Nayef Perry, global co-head of direct credit at investment manager Hamilton Lane, says many of the loans are floating rate, so yields increase along with rates. If a GP defaults, “the NAV lender sits on top of the cashflow waterfall”, Perry says. “As funds experience a liquidity event, there’s a cashflow sweep mechanism that allows the loans to get repaid before distributions are sent to investors.”
NAV loans are typically made against a small portion of the portfolio, so in the event of a workout, lenders are able to recover loan values when the assets are sold, unless most of the companies don’t survive. If LTVs go above a certain threshold, or a portfolio company defaults, “it could be an opportunity for the lender to reprice risk”, says Perry.
Although such negative outcomes are rare, volatility in the macro environment is raising concerns that declining earnings could depress portfolio valuations. “If there are defaults it’s because of a degradation in value,” says Richard Wheelahan III, co-founder of debt advisory firm Fund Finance Partners. Although that may be a headwind for the growth of NAV lending, he says that “it would be unlikely to lead to realised losses because of the enormous value cushions the loans have”.

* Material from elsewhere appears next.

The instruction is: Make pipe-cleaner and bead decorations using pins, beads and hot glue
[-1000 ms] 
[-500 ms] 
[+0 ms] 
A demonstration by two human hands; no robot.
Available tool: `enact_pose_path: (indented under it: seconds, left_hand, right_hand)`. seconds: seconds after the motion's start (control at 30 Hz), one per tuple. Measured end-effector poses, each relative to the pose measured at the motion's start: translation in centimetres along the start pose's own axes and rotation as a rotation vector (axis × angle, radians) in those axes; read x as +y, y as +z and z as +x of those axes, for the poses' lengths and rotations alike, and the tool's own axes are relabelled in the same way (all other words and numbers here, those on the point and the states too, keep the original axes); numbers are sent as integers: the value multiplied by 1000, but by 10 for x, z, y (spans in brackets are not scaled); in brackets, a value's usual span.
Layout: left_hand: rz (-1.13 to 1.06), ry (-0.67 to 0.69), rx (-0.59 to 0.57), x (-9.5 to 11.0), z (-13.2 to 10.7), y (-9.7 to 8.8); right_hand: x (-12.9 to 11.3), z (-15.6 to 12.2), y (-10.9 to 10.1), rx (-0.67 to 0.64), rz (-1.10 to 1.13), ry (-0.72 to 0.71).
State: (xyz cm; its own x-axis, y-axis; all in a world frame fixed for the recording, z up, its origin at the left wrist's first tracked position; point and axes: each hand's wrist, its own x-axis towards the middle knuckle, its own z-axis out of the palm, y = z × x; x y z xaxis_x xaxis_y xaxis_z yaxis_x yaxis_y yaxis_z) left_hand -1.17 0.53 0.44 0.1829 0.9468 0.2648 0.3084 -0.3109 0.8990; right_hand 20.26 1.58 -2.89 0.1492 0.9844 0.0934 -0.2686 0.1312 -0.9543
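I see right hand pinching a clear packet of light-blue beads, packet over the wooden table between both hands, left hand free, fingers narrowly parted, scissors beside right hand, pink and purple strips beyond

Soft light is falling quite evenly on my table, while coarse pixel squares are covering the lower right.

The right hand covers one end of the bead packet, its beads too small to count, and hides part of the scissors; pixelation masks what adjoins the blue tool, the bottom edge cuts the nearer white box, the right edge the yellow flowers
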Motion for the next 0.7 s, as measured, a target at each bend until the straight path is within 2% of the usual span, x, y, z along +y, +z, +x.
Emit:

Lawrence Remmel, a partner and chair of law firm Pryor Cashman’s banking group, says the risk that funds that engage in NAV borrowing will have to redo their valuations is very low. Banks provide a good check on the funds, with any downside risk reflected in their initial valuations and the borrowing base provided, he says. Remmel does not expect a wholesale repricing of these loans. “When they’re under stress, they will be seen to be conservative.”
One concern would be if “people start getting excessive, and put on too much leverage”, says Apollo’s Yang. But, he adds, NAV loans are “definitely designed to withstand really adverse financial conditions”.
NAV loans: What returns are achievable?
Market participants note that compared with preferred equity, which has mid- to high-teens advance rates, NAV loans are conservatively structured, with LTVs ranging from 5-25 percent, and yields in the 10-12 percent range.
A white paper by 17Capital on NAV lending notes that “an NAV loan of 20 percent LTV going into the financial crisis would remain less than 30 percent LTV throughout the market downturn before reverting to its opening LTV by December 2010 and steadily reducing thereafter”.
The white paper points out that “significant and persistent under performance across diversified [private equity] portfolios is uncommon, with median returns of 1.7x providing significant downside protection given low LTVs of 5-25 percent”.